Billings, Montana (CNN) -- Surveying his land that lies in the shadow of the Rocky Mountains, farmer Mike Scott states the obvious.
"We are in the middle of Montana," he said. "You don't expect to have an oil spill."
But an oil spill is exactly what Scott and hundreds of other Montana residents who live on the Yellowstone River are grappling with after an Exxon Mobil pipeline fouled the waters a week ago with about 42,000 gallons of crude oil.
It's just a short walk from Scott's house to the water. And the oil.
Sticky brown puddles of the crude oil rest on the water's surface. Absorbent boom set up by Exxon workers catches some of the oil. Plenty of oil though continues to flow downstream towards Scott's neighbors. Thick patches of oil discolor the fields on the river's edge. That's what worries the farmer most.

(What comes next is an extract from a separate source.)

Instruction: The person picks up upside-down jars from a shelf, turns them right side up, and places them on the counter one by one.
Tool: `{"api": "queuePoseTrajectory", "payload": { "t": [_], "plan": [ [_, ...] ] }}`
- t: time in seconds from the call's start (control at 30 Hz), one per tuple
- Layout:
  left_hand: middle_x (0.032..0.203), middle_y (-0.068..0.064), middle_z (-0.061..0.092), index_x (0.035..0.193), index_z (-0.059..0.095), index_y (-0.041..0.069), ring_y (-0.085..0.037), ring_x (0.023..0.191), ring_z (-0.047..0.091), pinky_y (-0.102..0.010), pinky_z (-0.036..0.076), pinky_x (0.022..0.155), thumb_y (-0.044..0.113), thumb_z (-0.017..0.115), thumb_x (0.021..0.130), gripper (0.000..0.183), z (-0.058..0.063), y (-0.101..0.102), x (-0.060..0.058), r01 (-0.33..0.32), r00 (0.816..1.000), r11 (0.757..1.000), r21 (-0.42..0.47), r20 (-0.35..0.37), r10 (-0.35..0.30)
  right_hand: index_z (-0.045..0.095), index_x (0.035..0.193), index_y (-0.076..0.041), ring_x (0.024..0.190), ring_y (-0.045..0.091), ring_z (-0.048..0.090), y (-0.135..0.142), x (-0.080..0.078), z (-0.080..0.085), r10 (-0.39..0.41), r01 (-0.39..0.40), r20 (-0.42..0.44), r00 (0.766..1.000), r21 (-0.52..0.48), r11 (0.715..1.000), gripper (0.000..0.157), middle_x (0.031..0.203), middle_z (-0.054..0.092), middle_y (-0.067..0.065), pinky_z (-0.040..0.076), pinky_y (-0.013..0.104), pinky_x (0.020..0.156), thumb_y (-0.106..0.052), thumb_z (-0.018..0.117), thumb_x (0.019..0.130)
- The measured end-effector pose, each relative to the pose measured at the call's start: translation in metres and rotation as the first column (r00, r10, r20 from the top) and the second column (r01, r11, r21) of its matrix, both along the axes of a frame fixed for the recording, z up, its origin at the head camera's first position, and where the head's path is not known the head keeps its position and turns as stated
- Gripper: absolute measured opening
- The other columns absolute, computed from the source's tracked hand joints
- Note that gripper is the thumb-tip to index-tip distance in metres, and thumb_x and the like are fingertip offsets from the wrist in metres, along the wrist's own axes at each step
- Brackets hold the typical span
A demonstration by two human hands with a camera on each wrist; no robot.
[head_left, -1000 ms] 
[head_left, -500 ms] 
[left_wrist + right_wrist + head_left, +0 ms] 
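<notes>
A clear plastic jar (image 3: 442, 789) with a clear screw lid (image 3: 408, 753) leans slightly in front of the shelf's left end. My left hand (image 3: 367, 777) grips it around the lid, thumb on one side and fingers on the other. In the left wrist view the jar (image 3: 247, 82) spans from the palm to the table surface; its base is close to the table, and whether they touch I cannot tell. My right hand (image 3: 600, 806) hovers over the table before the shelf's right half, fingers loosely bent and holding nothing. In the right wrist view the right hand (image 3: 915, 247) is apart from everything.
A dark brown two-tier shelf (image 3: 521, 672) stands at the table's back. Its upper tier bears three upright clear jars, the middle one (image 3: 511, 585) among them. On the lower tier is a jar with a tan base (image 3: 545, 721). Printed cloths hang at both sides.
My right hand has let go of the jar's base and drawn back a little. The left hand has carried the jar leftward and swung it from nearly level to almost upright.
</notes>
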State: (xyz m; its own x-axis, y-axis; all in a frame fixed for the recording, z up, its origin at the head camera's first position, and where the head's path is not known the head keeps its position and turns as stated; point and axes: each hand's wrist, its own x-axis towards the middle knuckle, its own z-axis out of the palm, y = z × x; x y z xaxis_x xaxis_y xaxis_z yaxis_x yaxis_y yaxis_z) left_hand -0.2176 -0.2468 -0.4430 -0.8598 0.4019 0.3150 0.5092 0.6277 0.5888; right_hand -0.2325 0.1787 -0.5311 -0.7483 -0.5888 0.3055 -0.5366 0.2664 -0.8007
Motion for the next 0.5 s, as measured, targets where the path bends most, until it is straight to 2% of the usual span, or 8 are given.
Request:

"I don't know what oil will do to the microorganisms that actually grow stuff," Scott said. "I am also worried that the remediation efforts will take forever, take 50-to-60 percent of this place out of production for an indefinite future."
Scott's wife Alexis Bonogofsky stays away from the river, near the pen where they now keep their 100 goats that usually would roam their property.
After days of wading into the oily waters to document the damage to their farm, now, Alexis said, the smell of the oil causes her to have headaches and nausea.
She said she doesn't believe Exxon's assurances that the oil does not pose health risks.
"They told us to move our livestock away from it, told us to stay away from it," Alexis said. "But they told us at the same time it doesn't have any harmful effects on human health or livestock health."
How the pipeline ruptured at a section that runs under the river remains a mystery. Exxon officials said the pipeline was buried five to eight feet under the riverbed and surrounded by cement.
The pipeline failed as the river was flooding the area with a deluge of water caused by melting snow and heavy rains. While it's not clear if the flooding contributed to the break in the pipeline, the high waters carried the oil far beyond the river's banks.
The flooding along the river concerned Exxon even before the breach. The company shut down the line for a day in May 2010 to run a risk assessment, said Exxon Mobil Pipeline Co. president Gary Pruessing.
"After that work was done, we still thought we had a safe line so we restarted it," Pruessing said, "We have learned something new here.
"Obviously, there is something that we did not consider, something we will learn about once the investigation is done."
Pruessing said the company now believes the pipeline leaked oil into the river for 49 minutes. Initially Exxon officials said the leak lasted about 30 minutes. Pruessing said that the estimate of how much oil actually leaked remains between 750 to 1,000 barrels or 32,000 to 42,000 gallons of oil.
Exxon has 350 workers slowly mopping up the globs of oil that have spread across some 20 miles of the river, Pruessing said.
"I can assure you that we are here to do the full clean up and will be here as long as necessary until the job is done," he said.
But for Bonogofsky, the spill has already changed the land where she has spent most of her life.
"You go down to where the oil is," she said, "And you don't hear anything any more. No birds, no toads, no crickets, nothing. It's just silent."